# PROMPT:
Word for word, retype every line of the data.

# INPUT DATA:
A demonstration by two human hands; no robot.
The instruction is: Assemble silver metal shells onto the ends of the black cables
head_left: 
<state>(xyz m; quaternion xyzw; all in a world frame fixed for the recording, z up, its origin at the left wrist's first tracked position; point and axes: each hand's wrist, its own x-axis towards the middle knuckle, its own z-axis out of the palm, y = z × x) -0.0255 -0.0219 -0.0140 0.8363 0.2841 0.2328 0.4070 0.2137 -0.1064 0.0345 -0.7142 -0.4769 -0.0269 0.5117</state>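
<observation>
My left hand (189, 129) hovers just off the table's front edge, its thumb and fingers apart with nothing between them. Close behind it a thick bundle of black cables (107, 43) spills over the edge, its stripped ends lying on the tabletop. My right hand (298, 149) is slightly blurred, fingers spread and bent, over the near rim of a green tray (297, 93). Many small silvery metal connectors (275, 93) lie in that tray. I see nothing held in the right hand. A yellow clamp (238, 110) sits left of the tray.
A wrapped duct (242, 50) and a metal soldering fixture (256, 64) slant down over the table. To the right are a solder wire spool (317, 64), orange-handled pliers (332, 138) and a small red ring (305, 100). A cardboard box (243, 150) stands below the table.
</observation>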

# RESULT OF THIS EXERCISE:
A demonstration by two human hands; no robot.
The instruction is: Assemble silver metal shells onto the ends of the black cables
head_left: 
<state>(xyz m; quaternion xyzw; all in a world frame fixed for the recording, z up, its origin at the left wrist's first tracked position; point and axes: each hand's wrist, its own x-axis towards the middle knuckle, its own z-axis out of the palm, y = z × x) -0.0255 -0.0219 -0.0140 0.8363 0.2841 0.2328 0.4070 0.2137 -0.1064 0.0345 -0.7142 -0.4769 -0.0269 0.5117</state>
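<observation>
My left hand (189, 129) hovers just off the table's front edge, its thumb and fingers apart with nothing between them. Close behind it a thick bundle of black cables (107, 43) spills over the edge, its stripped ends lying on the tabletop. My right hand (298, 149) is slightly blurred, fingers spread and bent, over the near rim of a green tray (297, 93). Many small silvery metal connectors (275, 93) lie in that tray. I see nothing held in the right hand. A yellow clamp (238, 110) sits left of the tray.
A wrapped duct (242, 50) and a metal soldering fixture (256, 64) slant down over the table. To the right are a solder wire spool (317, 64), orange-handled pliers (332, 138) and a small red ring (305, 100). A cardboard box (243, 150) stands below the table.
</observation>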

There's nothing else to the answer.